--- Exercise description ---
Nothing below is to be printed except the lines between the line holding "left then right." and the line holding "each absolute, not", inclusive, each exactly as it appears.

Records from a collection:
──────────

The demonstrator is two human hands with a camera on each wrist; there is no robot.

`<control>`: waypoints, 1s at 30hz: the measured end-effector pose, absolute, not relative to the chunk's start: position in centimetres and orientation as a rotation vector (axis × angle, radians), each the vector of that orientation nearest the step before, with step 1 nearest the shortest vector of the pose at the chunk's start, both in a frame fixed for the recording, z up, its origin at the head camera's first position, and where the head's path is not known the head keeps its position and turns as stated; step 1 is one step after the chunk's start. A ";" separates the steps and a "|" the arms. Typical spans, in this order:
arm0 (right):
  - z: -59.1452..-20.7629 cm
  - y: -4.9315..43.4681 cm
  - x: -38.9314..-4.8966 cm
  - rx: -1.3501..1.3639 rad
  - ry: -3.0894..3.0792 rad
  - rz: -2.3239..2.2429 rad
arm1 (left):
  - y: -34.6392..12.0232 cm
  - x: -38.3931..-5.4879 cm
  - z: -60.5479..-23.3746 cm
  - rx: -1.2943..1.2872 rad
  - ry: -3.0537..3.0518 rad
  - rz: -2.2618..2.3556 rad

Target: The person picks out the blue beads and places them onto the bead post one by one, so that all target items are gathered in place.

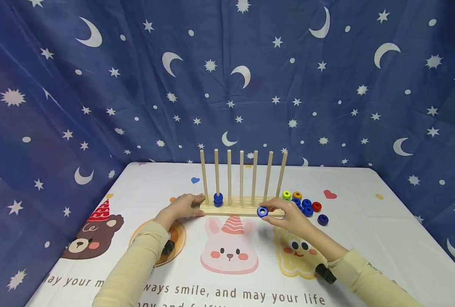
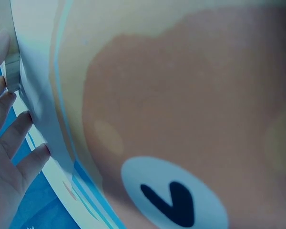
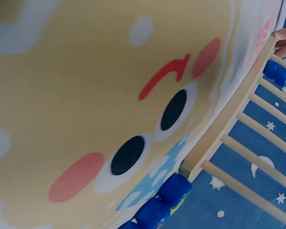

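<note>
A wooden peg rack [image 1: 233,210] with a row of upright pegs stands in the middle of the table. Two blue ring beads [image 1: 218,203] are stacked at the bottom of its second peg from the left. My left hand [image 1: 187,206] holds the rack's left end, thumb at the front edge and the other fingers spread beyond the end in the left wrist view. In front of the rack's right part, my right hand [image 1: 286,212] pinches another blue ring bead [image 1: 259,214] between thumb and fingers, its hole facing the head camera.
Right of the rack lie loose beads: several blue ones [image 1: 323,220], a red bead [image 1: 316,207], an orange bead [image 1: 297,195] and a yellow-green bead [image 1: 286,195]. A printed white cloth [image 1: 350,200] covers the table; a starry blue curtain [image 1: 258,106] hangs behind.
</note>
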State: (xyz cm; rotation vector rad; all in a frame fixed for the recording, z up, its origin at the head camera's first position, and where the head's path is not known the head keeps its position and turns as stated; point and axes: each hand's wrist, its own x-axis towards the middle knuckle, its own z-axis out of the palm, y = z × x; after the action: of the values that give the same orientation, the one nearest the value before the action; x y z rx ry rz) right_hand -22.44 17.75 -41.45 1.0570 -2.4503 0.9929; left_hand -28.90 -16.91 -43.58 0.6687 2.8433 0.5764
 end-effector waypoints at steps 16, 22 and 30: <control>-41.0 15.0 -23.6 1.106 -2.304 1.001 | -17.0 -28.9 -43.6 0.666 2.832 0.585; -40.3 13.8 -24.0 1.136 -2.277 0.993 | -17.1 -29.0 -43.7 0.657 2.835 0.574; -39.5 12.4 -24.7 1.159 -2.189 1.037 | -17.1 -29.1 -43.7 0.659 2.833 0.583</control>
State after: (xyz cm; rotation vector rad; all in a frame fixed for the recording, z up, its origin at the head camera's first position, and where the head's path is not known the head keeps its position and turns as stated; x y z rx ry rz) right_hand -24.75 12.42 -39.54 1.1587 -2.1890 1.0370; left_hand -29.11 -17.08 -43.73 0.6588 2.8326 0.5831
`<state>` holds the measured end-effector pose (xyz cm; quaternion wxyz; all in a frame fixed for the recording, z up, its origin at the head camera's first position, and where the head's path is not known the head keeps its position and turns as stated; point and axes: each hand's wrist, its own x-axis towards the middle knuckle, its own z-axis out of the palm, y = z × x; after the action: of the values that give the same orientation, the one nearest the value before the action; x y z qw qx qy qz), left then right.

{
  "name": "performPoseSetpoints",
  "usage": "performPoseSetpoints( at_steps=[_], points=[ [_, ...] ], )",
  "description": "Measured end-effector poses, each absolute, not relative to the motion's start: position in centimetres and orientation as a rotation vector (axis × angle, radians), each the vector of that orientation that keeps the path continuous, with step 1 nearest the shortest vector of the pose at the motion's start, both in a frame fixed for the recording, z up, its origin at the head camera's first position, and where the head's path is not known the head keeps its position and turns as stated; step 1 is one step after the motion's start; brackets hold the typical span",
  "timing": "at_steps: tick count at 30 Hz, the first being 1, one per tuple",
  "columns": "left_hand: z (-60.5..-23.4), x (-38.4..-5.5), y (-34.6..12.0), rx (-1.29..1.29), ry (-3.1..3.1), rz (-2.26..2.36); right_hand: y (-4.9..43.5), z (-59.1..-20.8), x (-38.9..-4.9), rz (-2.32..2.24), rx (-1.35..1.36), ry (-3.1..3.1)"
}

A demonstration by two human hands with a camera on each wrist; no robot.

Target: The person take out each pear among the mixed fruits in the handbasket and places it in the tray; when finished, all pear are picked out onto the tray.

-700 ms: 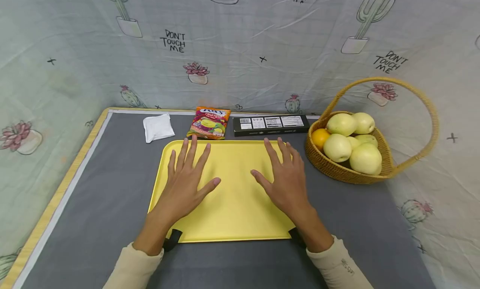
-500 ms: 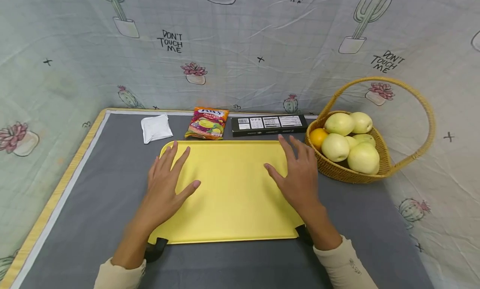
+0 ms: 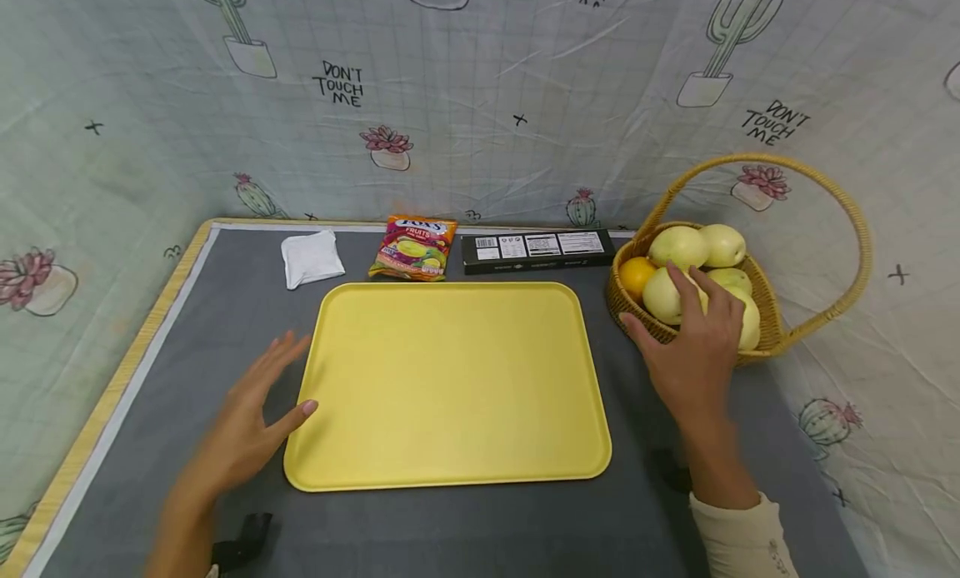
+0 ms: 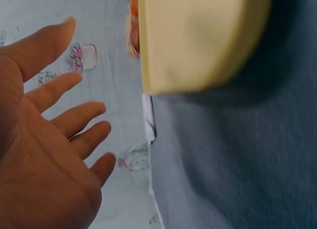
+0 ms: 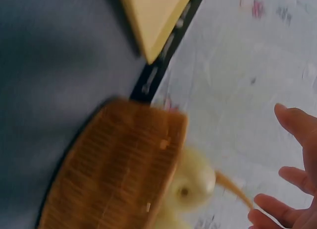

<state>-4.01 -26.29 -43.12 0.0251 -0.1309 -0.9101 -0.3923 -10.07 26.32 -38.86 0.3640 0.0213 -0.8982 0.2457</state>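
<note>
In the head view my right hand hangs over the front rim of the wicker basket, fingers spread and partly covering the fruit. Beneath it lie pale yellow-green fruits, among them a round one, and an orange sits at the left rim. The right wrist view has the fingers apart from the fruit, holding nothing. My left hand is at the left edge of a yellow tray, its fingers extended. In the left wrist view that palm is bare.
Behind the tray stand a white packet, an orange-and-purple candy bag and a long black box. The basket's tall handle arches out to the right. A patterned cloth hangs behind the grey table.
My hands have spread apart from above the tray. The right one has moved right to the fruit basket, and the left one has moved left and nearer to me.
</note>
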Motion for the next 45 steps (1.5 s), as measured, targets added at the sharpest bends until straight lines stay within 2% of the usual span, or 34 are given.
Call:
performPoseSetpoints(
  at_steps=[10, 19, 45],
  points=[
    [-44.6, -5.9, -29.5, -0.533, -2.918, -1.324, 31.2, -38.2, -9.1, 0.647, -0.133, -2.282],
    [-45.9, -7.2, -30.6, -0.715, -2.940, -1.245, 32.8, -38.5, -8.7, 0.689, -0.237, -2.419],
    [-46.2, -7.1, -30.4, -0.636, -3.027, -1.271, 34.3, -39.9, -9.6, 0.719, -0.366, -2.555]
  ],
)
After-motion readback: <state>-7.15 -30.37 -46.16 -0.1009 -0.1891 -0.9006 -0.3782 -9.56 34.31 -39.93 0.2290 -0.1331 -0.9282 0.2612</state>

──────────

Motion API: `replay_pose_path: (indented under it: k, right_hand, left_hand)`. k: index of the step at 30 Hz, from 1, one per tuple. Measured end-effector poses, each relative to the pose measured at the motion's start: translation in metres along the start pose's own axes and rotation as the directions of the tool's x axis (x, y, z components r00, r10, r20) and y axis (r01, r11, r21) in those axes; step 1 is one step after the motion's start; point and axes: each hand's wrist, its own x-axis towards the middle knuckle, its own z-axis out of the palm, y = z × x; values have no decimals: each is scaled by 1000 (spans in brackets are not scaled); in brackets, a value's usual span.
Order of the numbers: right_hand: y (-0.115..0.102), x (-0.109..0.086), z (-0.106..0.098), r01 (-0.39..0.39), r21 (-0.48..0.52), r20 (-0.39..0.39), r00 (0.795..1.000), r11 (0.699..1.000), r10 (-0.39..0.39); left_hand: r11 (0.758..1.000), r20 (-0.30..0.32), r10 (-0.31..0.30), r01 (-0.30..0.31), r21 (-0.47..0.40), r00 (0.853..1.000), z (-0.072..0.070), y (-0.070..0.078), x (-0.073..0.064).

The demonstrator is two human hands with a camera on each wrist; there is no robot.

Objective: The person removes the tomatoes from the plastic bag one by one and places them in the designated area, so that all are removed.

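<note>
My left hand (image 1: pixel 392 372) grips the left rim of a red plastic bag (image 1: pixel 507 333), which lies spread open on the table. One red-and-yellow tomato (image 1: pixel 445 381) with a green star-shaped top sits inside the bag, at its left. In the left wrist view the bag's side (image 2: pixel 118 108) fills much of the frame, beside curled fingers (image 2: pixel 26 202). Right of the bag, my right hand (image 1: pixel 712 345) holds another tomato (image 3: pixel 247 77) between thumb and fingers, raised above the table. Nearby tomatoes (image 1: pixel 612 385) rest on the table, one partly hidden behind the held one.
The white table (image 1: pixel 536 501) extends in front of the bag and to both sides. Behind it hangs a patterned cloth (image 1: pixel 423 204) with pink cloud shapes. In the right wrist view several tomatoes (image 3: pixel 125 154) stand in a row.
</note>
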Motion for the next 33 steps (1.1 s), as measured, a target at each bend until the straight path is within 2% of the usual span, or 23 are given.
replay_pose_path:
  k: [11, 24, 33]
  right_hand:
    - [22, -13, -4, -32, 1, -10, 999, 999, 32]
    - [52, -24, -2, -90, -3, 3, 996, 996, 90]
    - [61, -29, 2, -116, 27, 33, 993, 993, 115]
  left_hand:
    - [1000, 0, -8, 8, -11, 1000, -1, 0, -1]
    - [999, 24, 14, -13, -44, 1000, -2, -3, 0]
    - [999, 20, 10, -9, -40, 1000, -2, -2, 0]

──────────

--- Your response ---
`<state>` holds the measured end-effector pose (xyz cm; quaternion wxyz; all in a frame fixed for the recording, z up, its origin at the head camera's first position, and where the head's path is not known the head keeps its position and turns as stated; point and axes: each hand's wrist, its own x-axis towards the middle knuckle, its own z-axis out of the palm, y = z × x; after the action: of the values that give the same orientation, the one nearest the value before the action; x y z qw qx qy qz), left then right.

{
  "name": "performPoseSetpoints",
  "usage": "performPoseSetpoints( at_steps=[_], points=[ [_, ...] ], )",
  "description": "Measured end-effector poses, each absolute, not relative to the motion's start: position in centimetres and orientation as a rotation vector (axis × angle, radians), each the vector of that orientation that keeps the path continuous, with step 1 nearest the shortest vector of the pose at the motion's start, both in a frame fixed for the recording, z up, its origin at the head camera's first position, and where the head's path is not known the head keeps its position and turns as stated; step 1 is one step after the motion's start; brackets hold the typical span",

What came before makes up the full response.